## [WHAT YOU HAVE TO DO]
Set down exactly the lines from the one containing "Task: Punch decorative" through the end of the records below, both included, and nothing else.

Items listed in a dataset:
··········

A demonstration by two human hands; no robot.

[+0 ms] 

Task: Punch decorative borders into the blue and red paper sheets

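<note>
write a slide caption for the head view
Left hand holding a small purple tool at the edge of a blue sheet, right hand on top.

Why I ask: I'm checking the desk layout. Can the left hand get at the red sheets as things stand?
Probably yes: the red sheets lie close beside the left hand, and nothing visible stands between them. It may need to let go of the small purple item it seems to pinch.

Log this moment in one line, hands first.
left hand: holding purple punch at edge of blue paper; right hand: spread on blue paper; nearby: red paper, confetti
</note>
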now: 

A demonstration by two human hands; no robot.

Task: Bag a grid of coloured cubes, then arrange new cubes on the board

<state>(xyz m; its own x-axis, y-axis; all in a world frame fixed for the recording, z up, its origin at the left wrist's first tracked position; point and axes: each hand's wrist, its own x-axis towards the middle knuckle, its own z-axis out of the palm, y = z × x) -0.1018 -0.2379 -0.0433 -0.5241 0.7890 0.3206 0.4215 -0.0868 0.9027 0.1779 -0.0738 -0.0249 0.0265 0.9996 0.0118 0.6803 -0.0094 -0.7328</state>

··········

## [SOLUTION FOR THIS PROBLEM]
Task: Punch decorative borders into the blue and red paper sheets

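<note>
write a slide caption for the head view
Left hand holding a small purple tool at the edge of a blue sheet, right hand on top.

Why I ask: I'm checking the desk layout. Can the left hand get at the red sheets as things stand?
Probably yes: the red sheets lie close beside the left hand, and nothing visible stands between them. It may need to let go of the small purple item it seems to pinch.

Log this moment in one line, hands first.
left hand: holding purple punch at edge of blue paper; right hand: spread on blue paper; nearby: red paper, confetti
</note>
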now: 

A demonstration by two human hands; no robot.

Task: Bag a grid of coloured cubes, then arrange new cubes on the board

<state>(xyz m; its own x-axis, y-axis; all in a world frame fixed for the recording, z up, its origin at the left wrist's first tracked position; point and axes: each hand's wrist, its own x-axis towards the middle knuckle, its own z-axis out of the palm, y = z × x) -0.1018 -0.2379 -0.0433 -0.5241 0.7890 0.3206 0.4215 -0.0868 0.9027 0.1779 -0.0738 -0.0249 0.0265 0.9996 0.0118 0.6803 -0.0094 -0.7328</state>

There is no more to this answer.